Work to be completed ->
Copy out again, unchanged, the listing below from the line that has "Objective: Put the" through the line that has "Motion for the".

● ● ● ●

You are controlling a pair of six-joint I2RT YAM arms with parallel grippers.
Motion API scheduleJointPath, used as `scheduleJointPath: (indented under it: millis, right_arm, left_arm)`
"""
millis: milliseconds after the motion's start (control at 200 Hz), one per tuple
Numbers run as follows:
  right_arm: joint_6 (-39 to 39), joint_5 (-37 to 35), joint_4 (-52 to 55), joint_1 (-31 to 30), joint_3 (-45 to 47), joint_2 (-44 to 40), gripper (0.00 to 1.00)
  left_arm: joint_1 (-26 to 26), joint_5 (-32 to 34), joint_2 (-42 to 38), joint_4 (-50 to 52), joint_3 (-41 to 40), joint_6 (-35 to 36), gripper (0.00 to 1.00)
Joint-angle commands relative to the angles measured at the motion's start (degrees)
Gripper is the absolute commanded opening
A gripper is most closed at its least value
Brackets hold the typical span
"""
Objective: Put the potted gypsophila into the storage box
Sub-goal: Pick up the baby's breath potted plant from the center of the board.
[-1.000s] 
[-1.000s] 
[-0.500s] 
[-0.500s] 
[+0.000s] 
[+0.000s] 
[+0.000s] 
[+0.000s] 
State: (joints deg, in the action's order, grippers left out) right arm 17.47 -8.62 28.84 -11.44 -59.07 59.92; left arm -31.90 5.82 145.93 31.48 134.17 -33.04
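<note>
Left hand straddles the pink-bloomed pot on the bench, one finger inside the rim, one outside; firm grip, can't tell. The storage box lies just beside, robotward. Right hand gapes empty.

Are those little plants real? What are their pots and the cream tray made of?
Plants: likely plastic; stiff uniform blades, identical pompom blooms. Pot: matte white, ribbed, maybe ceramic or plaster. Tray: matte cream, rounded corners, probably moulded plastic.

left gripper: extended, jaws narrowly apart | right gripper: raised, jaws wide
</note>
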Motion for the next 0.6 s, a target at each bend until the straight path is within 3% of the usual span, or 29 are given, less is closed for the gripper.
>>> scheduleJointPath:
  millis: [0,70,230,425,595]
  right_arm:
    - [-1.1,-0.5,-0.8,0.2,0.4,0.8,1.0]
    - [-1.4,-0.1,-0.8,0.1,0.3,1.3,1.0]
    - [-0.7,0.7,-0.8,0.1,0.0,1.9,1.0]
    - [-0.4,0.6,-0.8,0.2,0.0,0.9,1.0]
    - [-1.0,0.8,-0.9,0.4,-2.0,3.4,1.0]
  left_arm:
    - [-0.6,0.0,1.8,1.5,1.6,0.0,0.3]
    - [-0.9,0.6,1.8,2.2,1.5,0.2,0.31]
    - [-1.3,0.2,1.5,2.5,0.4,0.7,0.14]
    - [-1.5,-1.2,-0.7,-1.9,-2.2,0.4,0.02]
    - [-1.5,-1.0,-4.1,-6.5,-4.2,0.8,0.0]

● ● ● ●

Answer area ->
Objective: Put the potted gypsophila into the storage box
Sub-goal: Pick up the baby's breath potted plant from the center of the board.
[-1.000s] 
[-1.000s] 
[-0.500s] 
[-0.500s] 
[+0.000s] 
[+0.000s] 
[+0.000s] 
[+0.000s] 
State: (joints deg, in the action's order, grippers left out) right arm 17.47 -8.62 28.84 -11.44 -59.07 59.92; left arm -31.90 5.82 145.93 31.48 134.17 -33.04
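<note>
Left hand straddles the pink-bloomed pot on the bench, one finger inside the rim, one outside; firm grip, can't tell. The storage box lies just beside, robotward. Right hand gapes empty.

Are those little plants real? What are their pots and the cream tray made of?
Plants: likely plastic; stiff uniform blades, identical pompom blooms. Pot: matte white, ribbed, maybe ceramic or plaster. Tray: matte cream, rounded corners, probably moulded plastic.

left gripper: extended, jaws narrowly apart | right gripper: raised, jaws wide
</note>
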Motion for the next 0.6 s, a target at each bend until the straight path is within 3% of the usual span, or 29 are given, less is closed for the gripper.

This output requires nothing further.